Assigned task ▸ Start at the line below containing "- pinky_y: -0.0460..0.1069" and stop at the line containing "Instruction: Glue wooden". Repeat every line of that stretch exactly, and nothing outside it.

==================================================

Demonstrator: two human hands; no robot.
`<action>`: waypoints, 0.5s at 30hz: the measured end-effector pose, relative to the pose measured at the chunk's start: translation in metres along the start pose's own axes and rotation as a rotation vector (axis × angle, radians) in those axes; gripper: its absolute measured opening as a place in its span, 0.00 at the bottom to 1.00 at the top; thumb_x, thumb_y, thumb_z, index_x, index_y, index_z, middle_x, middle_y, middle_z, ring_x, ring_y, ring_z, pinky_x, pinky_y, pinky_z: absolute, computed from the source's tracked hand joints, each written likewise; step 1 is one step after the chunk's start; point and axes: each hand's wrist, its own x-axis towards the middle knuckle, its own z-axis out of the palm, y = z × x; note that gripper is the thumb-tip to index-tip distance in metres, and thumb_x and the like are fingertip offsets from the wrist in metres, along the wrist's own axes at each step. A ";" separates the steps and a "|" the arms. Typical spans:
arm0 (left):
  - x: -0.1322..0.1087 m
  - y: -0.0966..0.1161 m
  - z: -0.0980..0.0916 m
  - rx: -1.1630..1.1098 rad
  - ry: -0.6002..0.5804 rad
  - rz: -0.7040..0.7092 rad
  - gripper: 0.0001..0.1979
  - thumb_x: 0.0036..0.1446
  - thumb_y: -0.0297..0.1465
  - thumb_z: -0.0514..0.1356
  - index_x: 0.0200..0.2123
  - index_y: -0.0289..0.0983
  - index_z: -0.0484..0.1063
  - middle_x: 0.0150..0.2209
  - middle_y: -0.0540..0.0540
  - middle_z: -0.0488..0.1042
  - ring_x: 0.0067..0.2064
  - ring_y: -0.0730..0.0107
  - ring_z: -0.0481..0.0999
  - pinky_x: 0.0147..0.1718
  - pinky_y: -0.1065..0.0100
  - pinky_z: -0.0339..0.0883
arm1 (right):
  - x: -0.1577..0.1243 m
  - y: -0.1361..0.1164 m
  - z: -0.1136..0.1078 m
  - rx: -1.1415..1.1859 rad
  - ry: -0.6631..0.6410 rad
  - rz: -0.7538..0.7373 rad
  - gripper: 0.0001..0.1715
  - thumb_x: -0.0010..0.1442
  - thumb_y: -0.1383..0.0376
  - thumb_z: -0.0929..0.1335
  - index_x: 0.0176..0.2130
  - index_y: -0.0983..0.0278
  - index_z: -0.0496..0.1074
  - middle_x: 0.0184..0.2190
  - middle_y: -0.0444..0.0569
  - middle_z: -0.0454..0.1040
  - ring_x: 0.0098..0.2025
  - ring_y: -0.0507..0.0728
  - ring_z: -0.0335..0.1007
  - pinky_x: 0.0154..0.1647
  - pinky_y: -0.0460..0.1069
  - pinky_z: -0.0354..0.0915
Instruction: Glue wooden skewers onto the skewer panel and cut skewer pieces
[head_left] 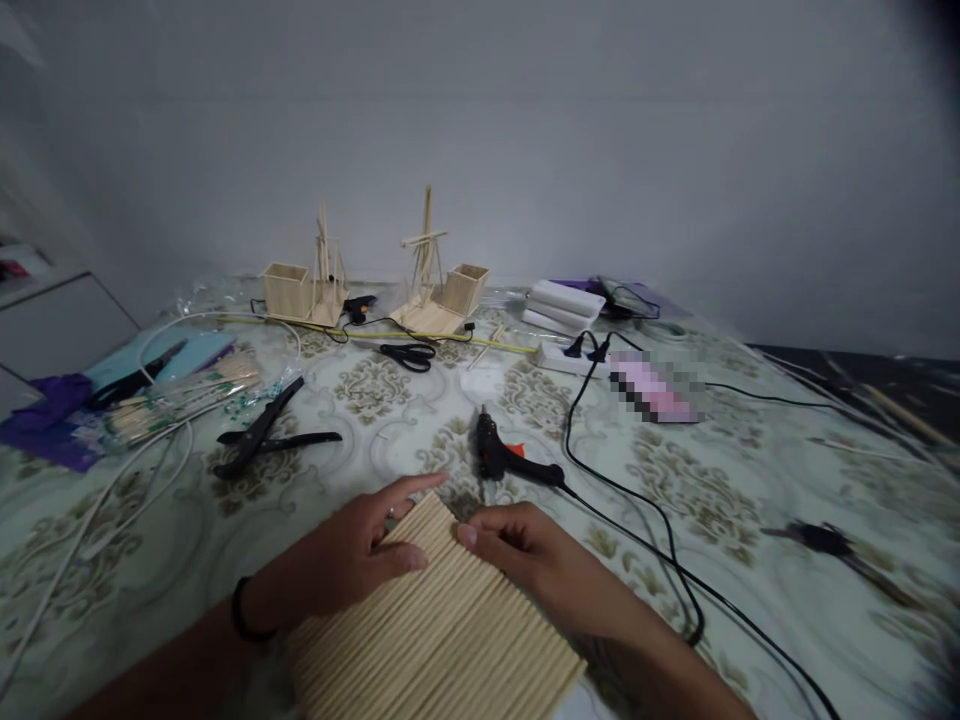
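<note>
A flat panel of pale wooden sticks [442,630], laid side by side, is held between my hands at the bottom of the head view. My left hand [367,545] grips its upper left edge, thumb on top and the index finger stretched past the corner. On the upper right edge, my right hand [517,545] pinches the panel with the thumb on top and the other fingers curled beneath. Just beyond the panel lies a black glue gun [510,455] with an orange trigger, its nozzle pointing away from me.
Black-handled cutters [262,435] lie at left, near bagged sticks [187,395]. Black scissors [409,356] rest farther back. Two stick models with boxes [289,292] [465,288] stand by the wall. A power strip [574,358] feeds black cables trailing right. Keys [821,540] lie far right.
</note>
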 end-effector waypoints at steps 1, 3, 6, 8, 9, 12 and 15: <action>0.000 0.000 0.000 -0.001 -0.008 -0.004 0.30 0.64 0.35 0.63 0.68 0.48 0.65 0.47 0.46 0.80 0.38 0.63 0.79 0.37 0.65 0.71 | 0.001 0.001 0.000 -0.031 0.007 -0.013 0.35 0.65 0.37 0.68 0.26 0.62 0.65 0.23 0.38 0.55 0.26 0.50 0.49 0.26 0.48 0.48; 0.000 0.000 -0.001 -0.039 -0.017 -0.027 0.24 0.63 0.34 0.64 0.62 0.46 0.69 0.43 0.48 0.78 0.38 0.64 0.77 0.37 0.66 0.69 | 0.003 0.002 0.000 -0.099 0.041 -0.049 0.36 0.67 0.36 0.65 0.25 0.61 0.63 0.23 0.38 0.54 0.26 0.51 0.48 0.26 0.48 0.47; 0.001 -0.002 -0.003 -0.134 0.007 -0.036 0.19 0.62 0.34 0.65 0.55 0.44 0.67 0.39 0.51 0.74 0.36 0.67 0.74 0.35 0.68 0.66 | 0.005 0.002 -0.004 -0.183 0.109 -0.098 0.37 0.70 0.37 0.62 0.25 0.62 0.64 0.23 0.39 0.55 0.26 0.51 0.49 0.26 0.48 0.49; 0.003 -0.006 -0.005 -0.187 0.031 -0.045 0.19 0.62 0.34 0.65 0.53 0.44 0.64 0.38 0.52 0.73 0.35 0.68 0.72 0.34 0.68 0.64 | 0.006 0.001 -0.010 -0.230 0.179 -0.126 0.36 0.71 0.38 0.62 0.28 0.63 0.71 0.23 0.40 0.61 0.27 0.51 0.54 0.27 0.48 0.52; 0.004 -0.009 -0.006 -0.202 0.040 -0.045 0.19 0.61 0.35 0.65 0.53 0.44 0.63 0.38 0.52 0.72 0.35 0.68 0.72 0.33 0.68 0.63 | 0.006 0.001 -0.013 -0.246 0.229 -0.143 0.35 0.71 0.39 0.62 0.31 0.64 0.75 0.24 0.42 0.66 0.27 0.52 0.57 0.28 0.48 0.55; 0.007 -0.015 -0.009 -0.205 0.055 -0.027 0.20 0.61 0.35 0.65 0.54 0.45 0.62 0.38 0.52 0.72 0.35 0.68 0.72 0.34 0.68 0.62 | 0.003 -0.006 -0.024 -0.261 0.419 -0.207 0.33 0.70 0.40 0.65 0.37 0.65 0.80 0.27 0.46 0.75 0.30 0.55 0.69 0.33 0.49 0.65; 0.011 -0.019 -0.010 -0.147 0.077 -0.020 0.19 0.62 0.35 0.63 0.54 0.45 0.64 0.34 0.54 0.68 0.33 0.68 0.69 0.33 0.68 0.60 | -0.001 -0.025 -0.033 -0.314 0.512 -0.262 0.29 0.70 0.43 0.66 0.41 0.64 0.81 0.30 0.49 0.79 0.34 0.58 0.76 0.38 0.51 0.71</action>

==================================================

Your response ▸
  - pinky_y: -0.0460..0.1069
  - pinky_z: -0.0354..0.0915
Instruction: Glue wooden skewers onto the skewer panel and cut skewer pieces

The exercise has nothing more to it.